Hij verwijst daarvoor naar norm 26 in de Nederlandse gedragscode wetenschappelijke integriteit, die stelt dat onderzoekers zich aan de wet moeten houden: ‘Houd rekening met belangen van (proef)personen, (proef)dieren en de risico’s voor de onderzoekers en de omgeving, waarbij in ieder geval alle relevante wettelijke voorschriften en gedragscodes in acht worden genomen.’
Onetisch verkregen
Rosendaal: ‘Er moet voor retractie wel iets mis zijn met de inhoud van het artikel. Dat hoeft met onwettig of onethisch verkregen gegevens niet altijd het geval te zijn, maar er zijn gevallen waar men dan toch tot retractie overgaat.’
Als voorbeeld noemt hij de affaire rond geneeskundige en wetenschapper Don Poldermans in 2011. Bij hem ontbrak ethische toetsing of toestemming van proefpersonen voor het onderzoek, hoewel de data in zijn onderzoek klopten. Toch werden artikelen van hem teruggetrokken.
De onderzoekscommissie acht het ook aannemelijk dat Hofman en Hoogland er bij promovendi en postdocs op aandrongen om als co-auteur te worden genoemd ‘van publicaties waaraan ze geen wezenlijke bijdrage hadden geleverd of die de medewerker zelf wilde publiceren’.
Het is volgens Rosendaal ‘denkbaar dat een artikel dan wordt teruggetrokken’, verwijzend naar norm 31 in de gedragscode: ‘Alle auteurs moeten een wezenlijke intellectuele bijdrage hebben geleverd aan tenminste één van de volgende elementen: de opzet van het onderzoek, de verwerving van data, de data-analyse of de interpretatie van de bevindingen.’
Lager in de pikorde
Wie niet een dergelijke bijdrage heeft geleverd, maar toch als auteur wordt opgevoerd, pleegt een inbreuk op de wetenschappelijke integriteit. Volgens Rosendaal zijn er om die reden artikelen teruggetrokken, al denkt hij dat redacties en uitgevers dat meestal niet zullen doen. ‘Het kan ook de andere auteurs, die soms lager in de pikorde staan, benadelen. Redacties kunnen wel kiezen voor een correctie.’

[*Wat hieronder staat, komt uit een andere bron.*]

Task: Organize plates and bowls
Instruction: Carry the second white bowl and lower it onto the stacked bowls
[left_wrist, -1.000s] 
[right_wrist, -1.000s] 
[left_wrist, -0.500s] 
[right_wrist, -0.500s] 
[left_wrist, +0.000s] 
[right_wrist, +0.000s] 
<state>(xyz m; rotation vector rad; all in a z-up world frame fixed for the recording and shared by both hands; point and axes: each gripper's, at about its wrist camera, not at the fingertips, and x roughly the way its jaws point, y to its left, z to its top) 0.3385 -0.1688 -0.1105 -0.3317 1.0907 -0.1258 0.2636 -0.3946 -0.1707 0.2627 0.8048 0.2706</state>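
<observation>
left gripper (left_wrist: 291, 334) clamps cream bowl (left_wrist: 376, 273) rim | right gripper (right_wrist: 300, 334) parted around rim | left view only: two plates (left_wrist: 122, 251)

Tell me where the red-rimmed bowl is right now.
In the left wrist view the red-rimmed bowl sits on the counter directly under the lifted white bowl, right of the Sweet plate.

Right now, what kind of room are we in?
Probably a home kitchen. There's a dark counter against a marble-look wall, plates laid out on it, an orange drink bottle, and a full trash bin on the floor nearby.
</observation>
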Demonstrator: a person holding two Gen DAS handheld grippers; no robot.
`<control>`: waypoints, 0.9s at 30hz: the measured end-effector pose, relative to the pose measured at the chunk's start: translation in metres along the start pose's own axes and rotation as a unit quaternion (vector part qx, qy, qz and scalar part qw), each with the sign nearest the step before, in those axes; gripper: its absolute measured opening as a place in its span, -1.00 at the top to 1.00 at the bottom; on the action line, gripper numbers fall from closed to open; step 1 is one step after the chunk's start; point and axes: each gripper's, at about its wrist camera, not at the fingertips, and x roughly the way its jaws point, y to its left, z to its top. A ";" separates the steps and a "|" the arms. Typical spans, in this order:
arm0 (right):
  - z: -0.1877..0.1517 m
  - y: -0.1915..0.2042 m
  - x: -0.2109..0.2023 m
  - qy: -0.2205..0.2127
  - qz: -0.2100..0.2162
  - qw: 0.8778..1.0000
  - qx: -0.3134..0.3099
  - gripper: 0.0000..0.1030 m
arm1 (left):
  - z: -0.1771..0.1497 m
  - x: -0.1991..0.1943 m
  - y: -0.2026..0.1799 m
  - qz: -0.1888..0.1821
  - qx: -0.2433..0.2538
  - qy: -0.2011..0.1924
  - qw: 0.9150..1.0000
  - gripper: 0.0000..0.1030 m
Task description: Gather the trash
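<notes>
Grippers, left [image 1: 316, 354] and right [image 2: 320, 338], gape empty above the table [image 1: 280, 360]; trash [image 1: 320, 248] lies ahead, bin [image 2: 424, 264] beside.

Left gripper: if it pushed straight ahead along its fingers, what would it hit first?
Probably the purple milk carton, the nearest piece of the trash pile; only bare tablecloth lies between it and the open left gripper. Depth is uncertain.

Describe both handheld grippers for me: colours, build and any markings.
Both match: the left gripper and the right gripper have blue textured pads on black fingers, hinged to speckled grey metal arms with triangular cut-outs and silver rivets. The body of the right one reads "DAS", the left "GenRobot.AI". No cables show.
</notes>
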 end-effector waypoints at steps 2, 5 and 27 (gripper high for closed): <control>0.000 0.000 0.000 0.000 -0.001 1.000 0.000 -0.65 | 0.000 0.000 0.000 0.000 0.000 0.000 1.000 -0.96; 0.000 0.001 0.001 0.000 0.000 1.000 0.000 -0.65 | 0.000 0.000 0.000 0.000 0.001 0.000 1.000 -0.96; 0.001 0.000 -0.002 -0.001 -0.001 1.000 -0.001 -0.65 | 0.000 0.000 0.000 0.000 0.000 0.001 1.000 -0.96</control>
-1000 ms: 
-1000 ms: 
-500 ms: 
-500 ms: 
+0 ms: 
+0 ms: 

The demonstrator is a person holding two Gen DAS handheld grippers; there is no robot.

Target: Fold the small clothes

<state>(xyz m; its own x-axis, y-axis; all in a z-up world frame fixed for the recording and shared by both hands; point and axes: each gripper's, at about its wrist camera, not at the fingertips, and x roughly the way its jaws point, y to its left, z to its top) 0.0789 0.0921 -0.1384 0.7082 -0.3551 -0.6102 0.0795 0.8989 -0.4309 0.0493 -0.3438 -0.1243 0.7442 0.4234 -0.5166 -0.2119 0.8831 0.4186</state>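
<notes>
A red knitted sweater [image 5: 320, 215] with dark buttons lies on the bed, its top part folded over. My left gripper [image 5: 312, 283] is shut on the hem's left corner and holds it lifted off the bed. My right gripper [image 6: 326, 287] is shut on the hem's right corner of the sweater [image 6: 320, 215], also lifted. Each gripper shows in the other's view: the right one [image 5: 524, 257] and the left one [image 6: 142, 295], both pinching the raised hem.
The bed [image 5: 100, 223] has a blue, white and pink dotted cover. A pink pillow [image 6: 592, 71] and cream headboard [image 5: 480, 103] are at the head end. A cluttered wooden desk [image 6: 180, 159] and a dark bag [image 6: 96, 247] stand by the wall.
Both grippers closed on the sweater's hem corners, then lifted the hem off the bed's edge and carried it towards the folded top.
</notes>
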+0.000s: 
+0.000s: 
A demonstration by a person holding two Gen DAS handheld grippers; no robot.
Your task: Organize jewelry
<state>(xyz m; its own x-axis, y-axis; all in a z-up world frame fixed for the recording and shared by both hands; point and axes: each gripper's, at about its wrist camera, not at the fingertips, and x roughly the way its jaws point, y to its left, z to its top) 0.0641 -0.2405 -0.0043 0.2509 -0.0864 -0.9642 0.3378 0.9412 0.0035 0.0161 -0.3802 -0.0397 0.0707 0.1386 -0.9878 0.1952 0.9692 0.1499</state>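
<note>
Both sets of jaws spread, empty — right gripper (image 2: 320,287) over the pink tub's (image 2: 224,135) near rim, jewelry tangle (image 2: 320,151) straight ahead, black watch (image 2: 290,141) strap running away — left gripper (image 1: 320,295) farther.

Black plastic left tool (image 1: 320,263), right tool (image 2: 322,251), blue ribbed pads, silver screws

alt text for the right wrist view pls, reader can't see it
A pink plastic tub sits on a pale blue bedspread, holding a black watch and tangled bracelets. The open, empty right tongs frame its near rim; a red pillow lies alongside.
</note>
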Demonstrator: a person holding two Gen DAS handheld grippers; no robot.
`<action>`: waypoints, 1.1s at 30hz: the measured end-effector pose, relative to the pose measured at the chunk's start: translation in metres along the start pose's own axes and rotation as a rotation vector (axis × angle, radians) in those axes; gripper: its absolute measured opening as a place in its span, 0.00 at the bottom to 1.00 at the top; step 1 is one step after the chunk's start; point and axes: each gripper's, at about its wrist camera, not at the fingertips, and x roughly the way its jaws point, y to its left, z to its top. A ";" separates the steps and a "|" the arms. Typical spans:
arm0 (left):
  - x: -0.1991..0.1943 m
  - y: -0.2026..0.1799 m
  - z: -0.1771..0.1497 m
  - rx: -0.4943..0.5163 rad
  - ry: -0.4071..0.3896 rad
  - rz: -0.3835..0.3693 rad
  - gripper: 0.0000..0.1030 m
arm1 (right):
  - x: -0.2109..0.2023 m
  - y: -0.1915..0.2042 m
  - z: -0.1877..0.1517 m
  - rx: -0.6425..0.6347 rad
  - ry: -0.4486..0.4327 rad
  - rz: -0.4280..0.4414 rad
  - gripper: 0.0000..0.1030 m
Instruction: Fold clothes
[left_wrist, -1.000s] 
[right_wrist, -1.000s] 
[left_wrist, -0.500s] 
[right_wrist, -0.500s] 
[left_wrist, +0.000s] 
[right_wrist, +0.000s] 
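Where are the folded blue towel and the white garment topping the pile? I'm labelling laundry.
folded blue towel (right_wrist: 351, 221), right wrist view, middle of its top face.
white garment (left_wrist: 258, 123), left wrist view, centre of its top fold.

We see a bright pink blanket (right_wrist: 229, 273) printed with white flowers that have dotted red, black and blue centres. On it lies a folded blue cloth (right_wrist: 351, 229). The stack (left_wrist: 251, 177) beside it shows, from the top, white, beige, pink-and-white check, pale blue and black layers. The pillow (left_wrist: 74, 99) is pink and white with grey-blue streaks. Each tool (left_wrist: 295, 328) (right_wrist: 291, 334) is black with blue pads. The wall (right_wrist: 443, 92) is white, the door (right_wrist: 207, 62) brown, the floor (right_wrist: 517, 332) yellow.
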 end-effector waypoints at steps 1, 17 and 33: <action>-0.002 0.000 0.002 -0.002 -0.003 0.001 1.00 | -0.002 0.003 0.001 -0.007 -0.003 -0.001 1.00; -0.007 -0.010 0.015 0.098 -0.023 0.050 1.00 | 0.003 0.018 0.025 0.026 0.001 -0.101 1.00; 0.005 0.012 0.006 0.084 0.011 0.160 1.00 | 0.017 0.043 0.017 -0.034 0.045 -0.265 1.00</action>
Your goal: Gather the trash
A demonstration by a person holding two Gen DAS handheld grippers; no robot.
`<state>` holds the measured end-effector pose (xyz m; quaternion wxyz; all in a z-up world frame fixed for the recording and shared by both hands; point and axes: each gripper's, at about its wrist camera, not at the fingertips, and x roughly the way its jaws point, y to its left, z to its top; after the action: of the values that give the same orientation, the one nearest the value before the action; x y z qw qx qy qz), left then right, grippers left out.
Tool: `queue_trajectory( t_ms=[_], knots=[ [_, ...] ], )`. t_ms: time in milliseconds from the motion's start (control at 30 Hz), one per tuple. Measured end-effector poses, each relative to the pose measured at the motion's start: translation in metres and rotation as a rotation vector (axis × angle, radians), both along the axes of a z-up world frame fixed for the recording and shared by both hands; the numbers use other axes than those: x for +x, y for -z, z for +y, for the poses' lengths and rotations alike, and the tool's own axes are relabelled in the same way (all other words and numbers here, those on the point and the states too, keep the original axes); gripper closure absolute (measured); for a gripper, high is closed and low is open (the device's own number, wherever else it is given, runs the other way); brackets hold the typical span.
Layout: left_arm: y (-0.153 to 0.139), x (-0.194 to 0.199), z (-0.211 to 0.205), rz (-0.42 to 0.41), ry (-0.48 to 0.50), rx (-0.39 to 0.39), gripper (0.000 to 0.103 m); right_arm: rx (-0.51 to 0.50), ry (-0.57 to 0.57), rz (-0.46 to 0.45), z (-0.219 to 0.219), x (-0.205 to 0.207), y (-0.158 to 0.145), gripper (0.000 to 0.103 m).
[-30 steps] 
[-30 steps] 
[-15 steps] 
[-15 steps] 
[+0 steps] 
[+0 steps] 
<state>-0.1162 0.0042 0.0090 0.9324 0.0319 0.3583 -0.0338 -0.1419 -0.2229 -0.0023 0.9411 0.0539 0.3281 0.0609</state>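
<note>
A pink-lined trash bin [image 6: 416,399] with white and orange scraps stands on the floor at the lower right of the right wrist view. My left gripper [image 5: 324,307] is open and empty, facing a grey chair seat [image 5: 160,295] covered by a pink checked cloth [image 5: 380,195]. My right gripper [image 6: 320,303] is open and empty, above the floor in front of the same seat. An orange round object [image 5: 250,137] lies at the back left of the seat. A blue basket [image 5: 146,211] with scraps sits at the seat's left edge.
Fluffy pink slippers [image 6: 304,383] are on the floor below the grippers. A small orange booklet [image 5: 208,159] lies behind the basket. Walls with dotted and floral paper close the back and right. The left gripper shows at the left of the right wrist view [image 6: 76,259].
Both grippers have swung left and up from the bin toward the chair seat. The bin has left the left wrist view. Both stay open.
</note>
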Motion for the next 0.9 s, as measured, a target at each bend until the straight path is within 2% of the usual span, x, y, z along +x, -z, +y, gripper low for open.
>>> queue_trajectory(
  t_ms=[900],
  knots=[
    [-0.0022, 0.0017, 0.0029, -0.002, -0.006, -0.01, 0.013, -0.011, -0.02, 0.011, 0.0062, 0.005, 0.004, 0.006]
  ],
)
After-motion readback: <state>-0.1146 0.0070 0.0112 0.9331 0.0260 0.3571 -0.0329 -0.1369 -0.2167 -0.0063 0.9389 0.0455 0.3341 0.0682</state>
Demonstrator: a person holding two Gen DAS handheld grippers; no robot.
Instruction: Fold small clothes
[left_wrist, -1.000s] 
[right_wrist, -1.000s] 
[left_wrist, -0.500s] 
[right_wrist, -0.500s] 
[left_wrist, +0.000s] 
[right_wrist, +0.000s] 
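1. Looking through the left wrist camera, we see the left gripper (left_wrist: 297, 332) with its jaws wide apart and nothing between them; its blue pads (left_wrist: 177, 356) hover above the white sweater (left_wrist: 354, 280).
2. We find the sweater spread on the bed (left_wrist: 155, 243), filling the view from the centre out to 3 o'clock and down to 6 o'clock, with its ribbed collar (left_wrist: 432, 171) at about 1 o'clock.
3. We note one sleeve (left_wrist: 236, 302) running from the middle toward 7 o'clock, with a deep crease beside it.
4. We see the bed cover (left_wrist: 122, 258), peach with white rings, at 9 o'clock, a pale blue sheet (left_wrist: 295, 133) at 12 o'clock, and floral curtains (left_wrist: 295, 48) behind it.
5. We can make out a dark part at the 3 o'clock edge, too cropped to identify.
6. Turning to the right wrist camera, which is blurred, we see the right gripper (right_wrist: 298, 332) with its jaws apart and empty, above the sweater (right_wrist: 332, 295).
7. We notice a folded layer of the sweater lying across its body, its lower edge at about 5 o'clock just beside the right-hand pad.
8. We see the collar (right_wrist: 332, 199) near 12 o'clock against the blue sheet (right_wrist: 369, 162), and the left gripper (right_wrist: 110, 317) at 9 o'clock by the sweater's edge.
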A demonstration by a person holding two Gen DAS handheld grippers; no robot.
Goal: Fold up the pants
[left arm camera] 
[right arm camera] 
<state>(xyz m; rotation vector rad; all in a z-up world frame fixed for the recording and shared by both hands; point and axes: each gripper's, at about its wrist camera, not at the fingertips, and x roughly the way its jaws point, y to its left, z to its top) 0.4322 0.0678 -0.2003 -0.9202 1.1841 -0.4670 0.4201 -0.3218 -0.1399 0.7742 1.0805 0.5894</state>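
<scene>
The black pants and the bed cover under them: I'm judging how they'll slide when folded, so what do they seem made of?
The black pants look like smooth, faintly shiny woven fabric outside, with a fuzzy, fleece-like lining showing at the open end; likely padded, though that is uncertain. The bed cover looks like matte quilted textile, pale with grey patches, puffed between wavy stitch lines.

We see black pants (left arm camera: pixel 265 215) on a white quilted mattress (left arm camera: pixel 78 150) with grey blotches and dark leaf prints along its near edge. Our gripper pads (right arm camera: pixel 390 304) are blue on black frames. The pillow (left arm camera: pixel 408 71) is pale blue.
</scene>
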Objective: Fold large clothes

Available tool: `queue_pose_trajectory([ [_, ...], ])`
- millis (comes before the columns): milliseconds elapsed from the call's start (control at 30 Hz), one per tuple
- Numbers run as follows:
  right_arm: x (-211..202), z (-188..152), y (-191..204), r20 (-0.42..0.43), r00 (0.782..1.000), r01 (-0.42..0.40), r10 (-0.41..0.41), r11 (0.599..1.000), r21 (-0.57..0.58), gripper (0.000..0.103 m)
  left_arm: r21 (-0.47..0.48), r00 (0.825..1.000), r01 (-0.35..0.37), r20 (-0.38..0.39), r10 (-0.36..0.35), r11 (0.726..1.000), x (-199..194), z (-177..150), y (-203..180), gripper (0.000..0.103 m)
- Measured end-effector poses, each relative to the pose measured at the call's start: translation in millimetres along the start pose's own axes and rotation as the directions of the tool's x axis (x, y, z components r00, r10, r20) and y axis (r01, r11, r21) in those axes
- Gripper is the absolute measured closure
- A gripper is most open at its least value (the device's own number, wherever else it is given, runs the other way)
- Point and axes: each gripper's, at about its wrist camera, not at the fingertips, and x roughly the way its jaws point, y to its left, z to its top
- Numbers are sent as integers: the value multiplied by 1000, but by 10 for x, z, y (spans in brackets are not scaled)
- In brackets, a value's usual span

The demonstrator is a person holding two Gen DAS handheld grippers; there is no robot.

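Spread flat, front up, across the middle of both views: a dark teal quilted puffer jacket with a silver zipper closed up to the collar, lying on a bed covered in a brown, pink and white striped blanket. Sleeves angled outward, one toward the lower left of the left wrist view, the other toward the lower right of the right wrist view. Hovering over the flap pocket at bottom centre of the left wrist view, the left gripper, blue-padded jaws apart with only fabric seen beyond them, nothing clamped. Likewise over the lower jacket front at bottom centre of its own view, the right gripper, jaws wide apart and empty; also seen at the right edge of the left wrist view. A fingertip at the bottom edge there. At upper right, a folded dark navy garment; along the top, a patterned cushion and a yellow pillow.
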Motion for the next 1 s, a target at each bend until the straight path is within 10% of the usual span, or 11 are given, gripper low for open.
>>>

Disclaimer: de code waarnaar Rosendaal verwijst, geldt sinds 2018. ‘Indien bepaalde handelingen van voor die tijd dateren, moeten die naast de toen geldende code worden gelegd’, zegt hij.
Het college van bestuur ‘heeft nog geen besluit genomen over een mogelijk vervolgonderzoek naar de mogelijke schending van de wetenschappelijke integriteit’, laat universiteitswoordvoerder Caroline van Overbeeke weten. ‘De commissie acht het weliswaar “aannemelijk” dat de grenzen van het toelaatbare zijn opgezocht en mogelijk overschreden, maar er zijn tegelijkertijd nog veel vragen over hoe dit precies gegaan is.’
Het college wil eerst ‘inzetten op de ontbindingsprocedure voor de betrokken hoogleraar en op het cultuurtraject op de faculteit, omdat dit de grootste prioriteit heeft’, aldus Van Overbeeke.